**Work required:**
What is the number of lines below that contain the word "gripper"? Respond with that number alone.

**Data provided:**
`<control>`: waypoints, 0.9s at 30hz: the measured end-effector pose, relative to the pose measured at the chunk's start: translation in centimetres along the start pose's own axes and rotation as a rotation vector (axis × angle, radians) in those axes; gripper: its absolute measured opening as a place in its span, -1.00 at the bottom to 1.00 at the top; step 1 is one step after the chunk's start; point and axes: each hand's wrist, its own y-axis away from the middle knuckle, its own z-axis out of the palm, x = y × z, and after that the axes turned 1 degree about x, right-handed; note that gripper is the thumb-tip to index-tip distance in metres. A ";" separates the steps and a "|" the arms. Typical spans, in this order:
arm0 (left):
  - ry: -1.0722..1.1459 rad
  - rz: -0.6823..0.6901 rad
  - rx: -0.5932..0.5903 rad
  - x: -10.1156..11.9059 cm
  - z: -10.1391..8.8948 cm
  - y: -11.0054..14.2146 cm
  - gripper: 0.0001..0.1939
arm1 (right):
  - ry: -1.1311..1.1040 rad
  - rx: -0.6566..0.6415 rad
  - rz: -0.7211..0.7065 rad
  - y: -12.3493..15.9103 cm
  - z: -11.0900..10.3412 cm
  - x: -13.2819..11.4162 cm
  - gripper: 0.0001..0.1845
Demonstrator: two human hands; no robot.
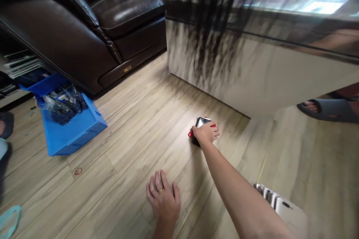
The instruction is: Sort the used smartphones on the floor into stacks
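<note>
Right hand (206, 132) grips black phone (202, 121), red item (190, 133) jutting from under it, so misaligned edges could slip apart; left hand (166, 201) spread, empty, over floor (126, 134).

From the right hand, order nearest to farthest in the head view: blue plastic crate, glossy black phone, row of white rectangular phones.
1. Glossy black phone, under the right hand.
2. White rectangular phones, lower right.
3. Blue plastic crate, left side.

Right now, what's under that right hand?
Under the right hand is a dark, shiny phone-like thing, with something red poking out beside it. The hand covers part of both, so I can't see how they fit together.
</note>
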 end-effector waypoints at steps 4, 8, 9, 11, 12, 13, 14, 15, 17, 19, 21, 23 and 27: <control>-0.011 0.003 -0.002 0.1 -0.1 0.0 -0.42 | 0.084 -0.053 0.045 -1.1 -0.5 0.0 0.18; -0.007 -0.024 -0.054 0.4 -0.4 -0.2 -0.41 | 0.148 -0.167 0.043 -2.3 -1.8 0.2 0.27; -0.008 -0.030 -0.062 0.5 -0.5 -0.2 -0.41 | 0.157 -0.198 0.012 -2.4 -2.2 0.3 0.26; -0.003 -0.041 -0.078 0.6 -0.6 -0.3 -0.40 | 0.174 -0.250 -0.088 -2.0 -3.0 0.6 0.22; 0.003 -0.049 -0.089 0.7 -0.7 -0.4 -0.40 | 0.183 -0.273 -0.145 -1.5 -3.4 0.8 0.20; 0.012 -0.055 -0.104 0.7 -0.8 -0.5 -0.39 | 0.195 -0.291 -0.197 -0.8 -3.6 1.0 0.20; 0.021 -0.061 -0.120 0.8 -0.9 -0.6 -0.39 | 0.209 -0.307 -0.242 0.1 -3.8 1.4 0.19; 0.029 -0.068 -0.135 0.8 -1.1 -0.7 -0.38 | 0.226 -0.323 -0.284 1.2 -3.9 1.8 0.17; 0.046 -0.085 -0.161 1.0 -1.4 -0.9 -0.36 | 0.252 -0.357 -0.390 3.7 -4.0 3.2 0.06; 0.070 -0.107 -0.187 1.1 -1.9 -1.2 -0.34 | 0.239 -0.391 -0.522 6.7 -4.4 5.6 -0.09; 0.113 -0.136 -0.233 1.3 -2.8 -1.6 -0.34 | 0.148 -0.451 -0.618 9.8 -5.4 8.9 -0.21; 0.199 -0.166 -0.321 1.4 -4.3 -2.2 -0.33 | -0.027 -0.560 -0.619 12.8 -7.0 13.0 -0.28; 0.370 -0.145 -0.500 0.9 -9.4 -3.5 -0.39 | -0.377 -0.802 -0.481 18.2 -10.9 21.0 -0.30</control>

**Solution:**
3